Word for word, transcribe the data below.

_Records from a data collection_

···

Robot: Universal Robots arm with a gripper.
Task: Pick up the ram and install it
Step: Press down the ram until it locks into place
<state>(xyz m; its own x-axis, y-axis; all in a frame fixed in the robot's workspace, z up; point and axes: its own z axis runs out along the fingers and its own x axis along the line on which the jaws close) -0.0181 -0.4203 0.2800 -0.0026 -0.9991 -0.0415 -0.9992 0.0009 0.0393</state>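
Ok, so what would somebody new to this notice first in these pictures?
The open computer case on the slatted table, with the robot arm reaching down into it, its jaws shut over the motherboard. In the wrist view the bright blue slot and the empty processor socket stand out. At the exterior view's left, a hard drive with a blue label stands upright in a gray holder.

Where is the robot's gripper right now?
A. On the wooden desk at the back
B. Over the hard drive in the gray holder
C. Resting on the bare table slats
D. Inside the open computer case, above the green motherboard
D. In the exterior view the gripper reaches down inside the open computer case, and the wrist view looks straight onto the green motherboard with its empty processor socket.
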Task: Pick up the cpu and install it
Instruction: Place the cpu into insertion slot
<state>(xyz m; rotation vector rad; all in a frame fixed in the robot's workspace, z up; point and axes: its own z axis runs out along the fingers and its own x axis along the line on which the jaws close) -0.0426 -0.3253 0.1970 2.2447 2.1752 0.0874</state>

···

_Solution_
Robot: Universal Robots arm with a gripper.
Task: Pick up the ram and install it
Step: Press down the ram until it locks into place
<state>(xyz m; its own x-axis, y-axis; all in a frame fixed in the robot's workspace, z up; point and axes: its own z axis runs out along the fingers and its own x axis along the line on which the jaws close) -0.0181 -0.4203 0.2800 -0.0026 -0.9991 -0.0415 -0.9992 0.0009 0.0393</state>
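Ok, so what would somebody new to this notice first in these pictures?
The open computer case on the slatted table, with the robot arm reaching down into it, its jaws shut over the motherboard. In the wrist view the bright blue slot and the empty processor socket stand out. At the exterior view's left, a hard drive with a blue label stands upright in a gray holder.

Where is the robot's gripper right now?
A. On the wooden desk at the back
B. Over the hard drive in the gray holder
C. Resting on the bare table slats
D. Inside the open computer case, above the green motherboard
D. In the exterior view the gripper reaches down inside the open computer case, and the wrist view looks straight onto the green motherboard with its empty processor socket.
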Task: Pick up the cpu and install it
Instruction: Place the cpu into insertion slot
<state>(xyz m; rotation vector rad; all in a frame fixed in the robot's workspace, z up; point and axes: its own z axis runs out along the fingers and its own x axis along the line on which the jaws close) -0.0426 -0.3253 0.1970 2.2447 2.1752 0.0874</state>

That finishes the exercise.